Hereditary Hemorrhagic Telangiectasia (HHT) is a relatively rare genetic disorder characterized by abnormal blood vessel formation. It affects approximately 1 in 5,000 to 1 in 8,000 individuals worldwide. HHT can lead to various symptoms, including recurrent nosebleeds, telangiectasias (small, dilated blood vessels), and arteriovenous malformations (AVMs) in organs such as the lungs, liver, and brain. The prevalence of HHT varies among different populations, with higher rates reported in certain regions. Early diagnosis and management are crucial to prevent complications and improve the quality of life for individuals with HHT.
Hereditary Hemorrhagic Telangiectasia (HHT), also known as Osler-Weber-Rendu syndrome, is a rare genetic disorder characterized by abnormal blood vessel formation. It affects multiple organs, particularly the nose, skin, lungs, and gastrointestinal tract.
The prevalence of HHT varies across different populations. In general, it is estimated to affect approximately 1 in 5,000 to 1 in 8,000 individuals worldwide. However, due to underdiagnosis and variable expressivity, the true prevalence may be higher.

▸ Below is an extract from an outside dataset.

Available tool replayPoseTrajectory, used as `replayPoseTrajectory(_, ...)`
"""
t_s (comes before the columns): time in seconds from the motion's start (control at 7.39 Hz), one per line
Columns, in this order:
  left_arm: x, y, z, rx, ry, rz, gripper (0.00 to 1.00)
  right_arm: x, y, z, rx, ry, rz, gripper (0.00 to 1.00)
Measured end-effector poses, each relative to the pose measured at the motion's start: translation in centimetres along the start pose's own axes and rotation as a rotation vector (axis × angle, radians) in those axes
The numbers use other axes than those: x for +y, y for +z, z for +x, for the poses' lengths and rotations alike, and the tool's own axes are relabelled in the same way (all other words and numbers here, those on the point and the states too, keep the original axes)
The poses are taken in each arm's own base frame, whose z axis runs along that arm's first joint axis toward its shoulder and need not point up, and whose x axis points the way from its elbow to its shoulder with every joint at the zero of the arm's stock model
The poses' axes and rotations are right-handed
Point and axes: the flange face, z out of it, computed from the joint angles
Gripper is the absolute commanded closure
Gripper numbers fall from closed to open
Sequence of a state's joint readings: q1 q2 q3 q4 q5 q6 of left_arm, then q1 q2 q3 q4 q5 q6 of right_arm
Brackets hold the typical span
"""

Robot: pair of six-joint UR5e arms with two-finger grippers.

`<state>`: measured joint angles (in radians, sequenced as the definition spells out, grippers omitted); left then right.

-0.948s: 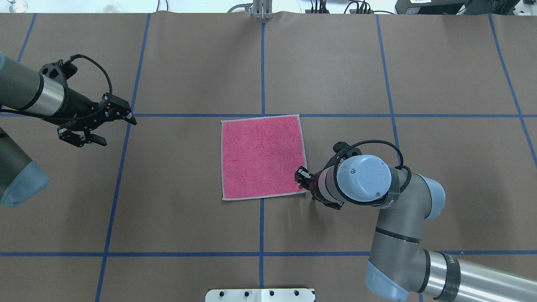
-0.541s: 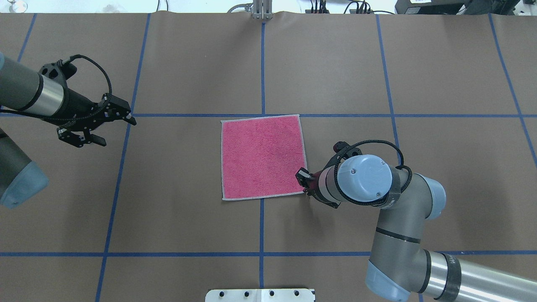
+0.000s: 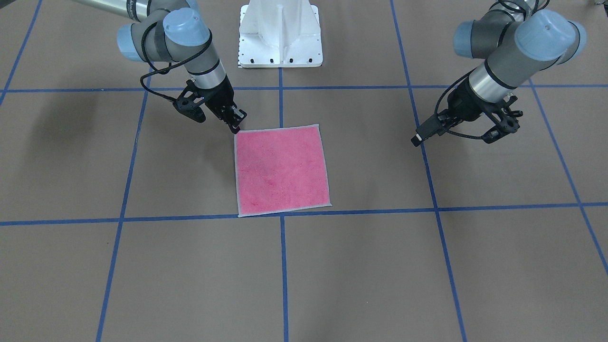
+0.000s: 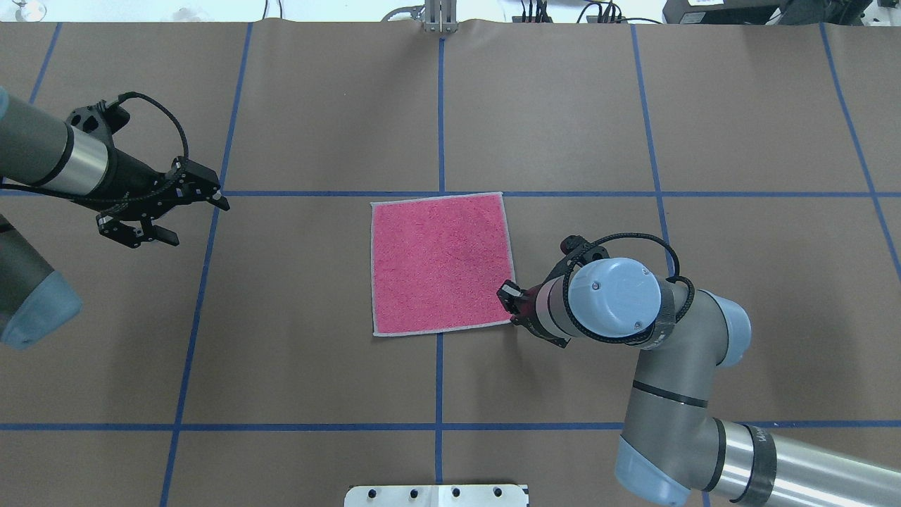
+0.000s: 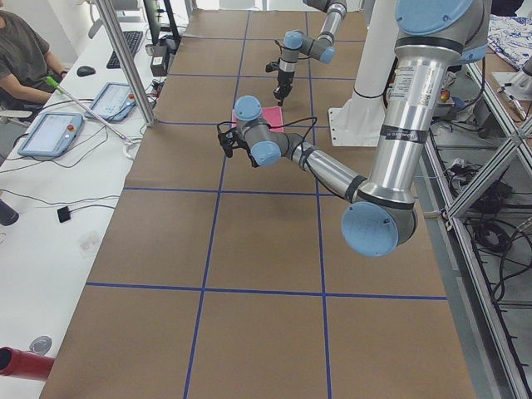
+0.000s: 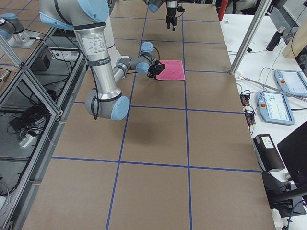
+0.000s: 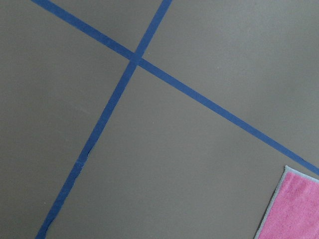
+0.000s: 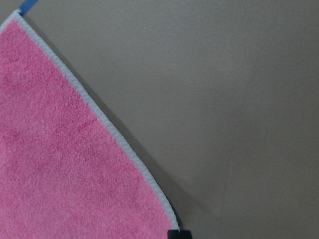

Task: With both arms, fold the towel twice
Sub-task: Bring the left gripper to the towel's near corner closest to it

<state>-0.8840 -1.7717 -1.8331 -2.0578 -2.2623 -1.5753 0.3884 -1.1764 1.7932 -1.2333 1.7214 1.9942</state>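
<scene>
On the left side, the left fingers (image 4: 213,198) hang over the bare bench (image 4: 303,338), well apart from the towel (image 4: 440,262). They are wide open and hold nothing. The towel lies flat in the middle of the bench, pink face up, with its far edge along a blue tape line (image 4: 704,193). At the right, the right fingers (image 4: 506,291) are down at the towel's near right corner. I cannot tell if they are closed on it.
</scene>
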Motion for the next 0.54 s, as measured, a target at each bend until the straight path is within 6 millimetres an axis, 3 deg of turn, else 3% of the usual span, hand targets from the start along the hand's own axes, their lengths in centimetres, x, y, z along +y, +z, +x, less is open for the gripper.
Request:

HHT is an autosomal dominant disorder, meaning that an affected individual has a 50% chance of passing the condition on to each of their children. It is caused by mutations in several genes, including ENG and ACVRL1, which are involved in the formation and maintenance of blood vessels.
Common symptoms of HHT include recurrent nosebleeds, telangiectasias (small, dilated blood vessels) on the skin and mucous membranes, and arteriovenous malformations (AVMs) in various organs. These AVMs can lead to serious complications such as stroke, brain abscess, and gastrointestinal bleeding.
Early diagnosis and appropriate management are crucial in HHT to prevent complications and improve quality of life. Treatment options include medication to control bleeding, embolization or surgery to treat AVMs, and regular monitoring of affected individuals and their at-risk family members.